Indeed, Sheik Yassin's death will only inflame the passion of Hamas followers and further yoke the aims of other militant Palestinian groups to the resistance movement's murderous cause. Witness the tens of thousands of mourners at the sheik's Gaza funeral and the masked, armed resistance fighters in attendance.
Israel has assassinated Hamas leaders before -- its chief military operative and a key political strategist come to mind -- but suicide bombers still marched willingly into martyrdom nonetheless.
Israel's intention to eliminate the Hamas leadership is understandable -- it attributes more than 350 Israeli deaths to Hamas attacks since the fall of 2000. But if Prime Minister Ariel Sharon's motivation is to settle the score with Palestinian militants, he should be prepared to bury scores more in the weeks ahead.

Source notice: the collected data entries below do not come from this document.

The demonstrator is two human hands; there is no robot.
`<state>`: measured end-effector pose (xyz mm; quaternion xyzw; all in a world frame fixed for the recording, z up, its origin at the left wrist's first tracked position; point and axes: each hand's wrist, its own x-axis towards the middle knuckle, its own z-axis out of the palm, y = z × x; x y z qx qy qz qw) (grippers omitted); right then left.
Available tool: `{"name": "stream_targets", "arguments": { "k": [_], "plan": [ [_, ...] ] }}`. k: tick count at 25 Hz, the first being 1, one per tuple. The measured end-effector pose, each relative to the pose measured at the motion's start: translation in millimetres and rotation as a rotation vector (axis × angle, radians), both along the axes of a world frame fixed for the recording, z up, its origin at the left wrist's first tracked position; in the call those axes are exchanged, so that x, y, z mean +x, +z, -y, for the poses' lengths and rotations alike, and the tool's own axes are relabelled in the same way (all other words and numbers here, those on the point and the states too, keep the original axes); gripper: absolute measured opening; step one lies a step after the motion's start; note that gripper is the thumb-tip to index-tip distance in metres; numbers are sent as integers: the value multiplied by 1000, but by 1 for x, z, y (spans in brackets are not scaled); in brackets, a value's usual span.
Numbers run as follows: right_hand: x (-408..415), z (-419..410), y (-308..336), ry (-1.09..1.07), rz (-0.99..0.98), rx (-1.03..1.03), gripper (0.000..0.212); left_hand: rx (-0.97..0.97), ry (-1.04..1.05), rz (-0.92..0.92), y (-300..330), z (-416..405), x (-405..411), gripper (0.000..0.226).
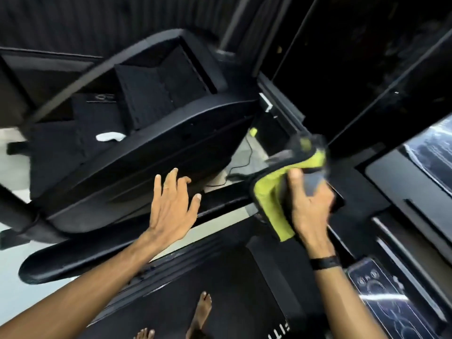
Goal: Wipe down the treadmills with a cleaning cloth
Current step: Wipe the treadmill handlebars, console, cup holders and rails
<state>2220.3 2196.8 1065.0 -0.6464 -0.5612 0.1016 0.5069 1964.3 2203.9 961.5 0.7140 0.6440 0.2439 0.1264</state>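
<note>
My right hand point(308, 204) grips a yellow-green and grey cleaning cloth point(271, 194), bunched against the black frame of the treadmill I stand on, near its console corner. The cloth's upper end is blurred. My left hand point(171, 204) is spread flat with straight fingers, hovering at or touching the black handrail point(220, 204) that runs between the two machines. A neighbouring black treadmill point(146, 148) fills the left and centre, seen from above at a tilt. The belt point(220, 289) of my treadmill lies below, with my bare feet on it.
A glossy control panel point(381, 297) with buttons sits at the lower right, a dark screen point(342, 57) above it. A black cable point(244, 162) trails over the pale floor between the machines. A white cloth point(110, 137) lies on the neighbouring treadmill.
</note>
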Motion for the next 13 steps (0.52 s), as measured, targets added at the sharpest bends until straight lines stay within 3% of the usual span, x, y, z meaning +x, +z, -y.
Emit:
{"name": "stream_targets", "arguments": {
  "k": [3,5,8,13],
  "plan": [
    [-45,-60,-64,343,712,-537,63,-69,117,-115,-13,-12,-12,65],
    [-58,-82,-97,400,914,-604,65,-107,194,-150,-19,-16,-9,66],
    [-60,-118,-114,394,929,-606,69,-123,222,-225,-25,-21,-6,61],
    [-66,-182,-134,534,816,-917,50,-85,311,-287,-22,-18,-1,57]
  ]
}}
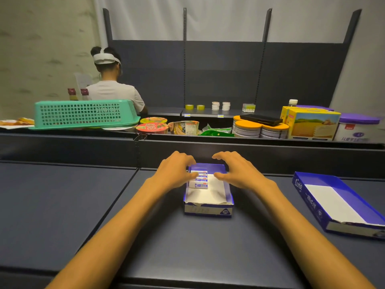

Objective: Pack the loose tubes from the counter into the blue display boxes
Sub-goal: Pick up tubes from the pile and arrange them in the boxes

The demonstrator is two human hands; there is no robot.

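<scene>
A blue display box (208, 209) with a white inside stands on the dark counter in front of me. Several small white-and-blue tube packs (200, 180) lie stacked in its far left part. My left hand (177, 172) rests at the box's far left corner, its fingers curved down over the packs and its thumb touching them. My right hand (235, 172) hovers over the box's far right side with fingers spread and curved, holding nothing. A second blue display box (312, 197) lies tilted on the counter at the right, with nothing visible inside.
A raised dark ledge (208, 151) runs behind the box. Beyond it sit a green basket (83, 113), noodle cups (152, 127), orange-lidded tins (248, 128), a yellow carton (312, 124) and a purple-lidded can (358, 128). A person in a white shirt (112, 90) stands at the back left.
</scene>
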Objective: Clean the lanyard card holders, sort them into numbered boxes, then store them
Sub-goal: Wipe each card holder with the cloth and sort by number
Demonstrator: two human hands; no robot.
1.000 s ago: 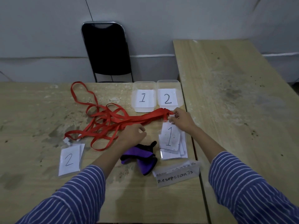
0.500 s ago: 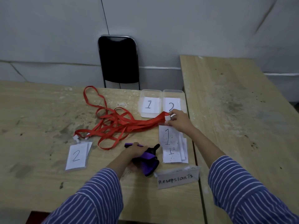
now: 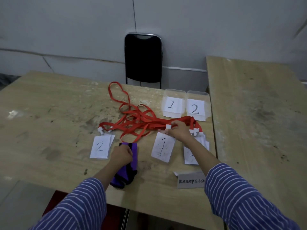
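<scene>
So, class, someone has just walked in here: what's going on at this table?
A person in striped sleeves is working on lanyard card holders. The right hand pinches the white clip end of a card holder marked 1, pulled apart from the stack beside it. The left hand grips a purple and black cloth. The red lanyards lie tangled on the table, and the boxes numbered 1 and 2 show only their labels.
</scene>
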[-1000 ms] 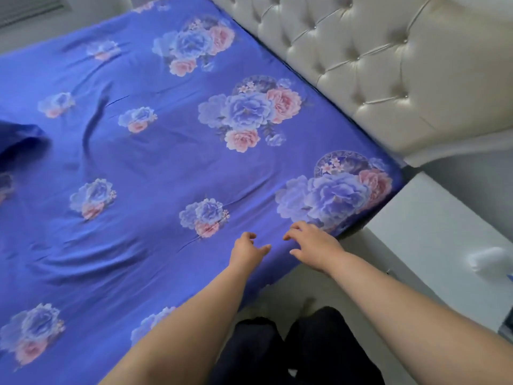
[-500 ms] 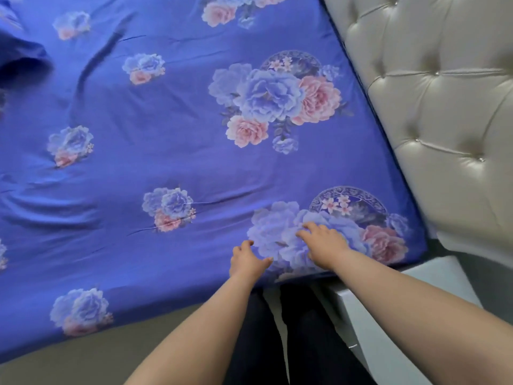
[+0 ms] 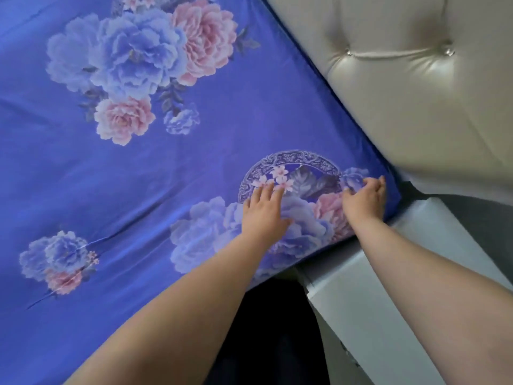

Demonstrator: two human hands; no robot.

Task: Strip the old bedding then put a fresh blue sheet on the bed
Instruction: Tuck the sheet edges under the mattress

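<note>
A blue sheet printed with big pink and pale-blue flowers covers the bed and lies mostly smooth, with faint creases at the left. My left hand presses flat on the sheet near the bed's corner, fingers straight and spread. A little to its right, my right hand rests at the corner itself by the headboard, its fingers bent onto the fabric. Whether those fingers pinch the sheet is not clear.
A cream tufted headboard rises along the right edge of the bed. A white bedside table stands tight against the bed's corner, under my right forearm. My dark trousers show between bed and table.
Both hands have slid forward over the sheet toward the corner by the headboard. The view has closed in on that corner.
</note>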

Mr. Sharon's government may defend its actions by likening Sheik Yassin to Osama bin Laden and its assault on the resistance to America's war on terrorism. It also then must recognize the bloody price of that conviction: America's war on terrorism hasn't spared Spain the carnage of the Madrid train bombings. Nor Saudi Arabia, Morocco or Indonesia its terror attacks.
Monday's attack against Sheik Yassin will have consequences well beyond Israel's borders, further isolating Israel in the region and keeping already wary Arab leaders from working to end the conflict. How could it be otherwise?
In response to the attack, the Bush administration followed a well-worn script. Its exhortation for the two sides to exert "maximum restraint" can be so easily dismissed because the United States lacks credibility among Palestinians and refuses to exert its influence on Mr. Sharon's government.
But as Israel's political and military benefactor, the United States no longer can take cover for its disengagement in the Israeli-Palestinian conflict by saying it had no advance warning of the Gaza attack. Now more than ever, the Bush administration must re-engage itself in this process -- before it's too late.